- DATA SECTION
__________________________________________________

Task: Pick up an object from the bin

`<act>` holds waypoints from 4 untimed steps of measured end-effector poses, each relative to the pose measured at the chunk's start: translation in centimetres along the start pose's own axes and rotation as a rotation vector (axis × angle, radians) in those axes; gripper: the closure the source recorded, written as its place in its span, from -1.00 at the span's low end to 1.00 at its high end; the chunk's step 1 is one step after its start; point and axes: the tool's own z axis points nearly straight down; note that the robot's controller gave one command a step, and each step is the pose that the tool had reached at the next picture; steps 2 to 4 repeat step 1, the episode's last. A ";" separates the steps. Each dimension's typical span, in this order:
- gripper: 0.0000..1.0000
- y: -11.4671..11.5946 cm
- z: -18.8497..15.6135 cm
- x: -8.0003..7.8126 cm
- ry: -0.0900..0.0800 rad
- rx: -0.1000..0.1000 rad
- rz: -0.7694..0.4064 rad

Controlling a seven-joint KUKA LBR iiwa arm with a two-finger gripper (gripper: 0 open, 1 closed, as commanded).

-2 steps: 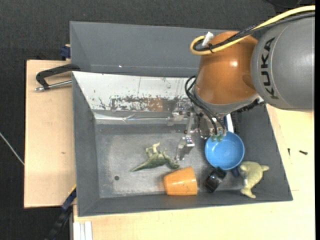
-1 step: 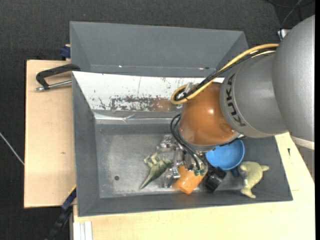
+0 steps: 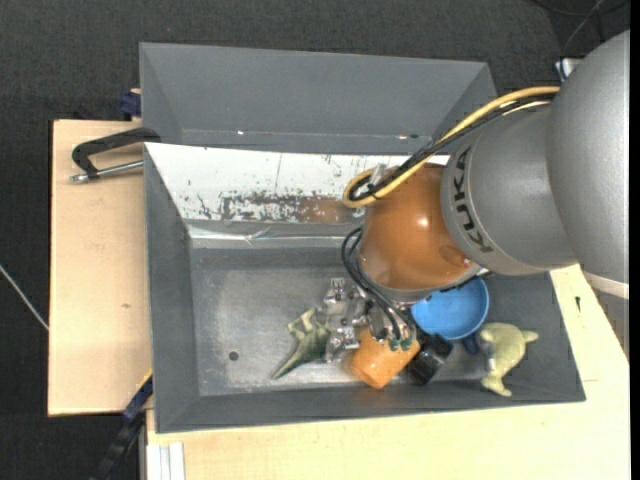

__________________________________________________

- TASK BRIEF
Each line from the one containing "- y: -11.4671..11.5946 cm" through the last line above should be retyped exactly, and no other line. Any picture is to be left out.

- THE ANSWER
- y: -11.4671..11.5946 cm
- z: -18.8497..15.6135 cm
- x: -8.0003..7.8126 cm
- ry: -0.0900..0.0800 rad
- rx: -0.1000..0.1000 rad
- rz: -0.7694..0.4064 rad

Controlling a seven-joint KUKA LBR iiwa arm with a two-finger gripper (gripper: 0 open, 1 closed, as commanded).

-2 steps: 
-1 step: 
+0 steps: 

The output is now complete.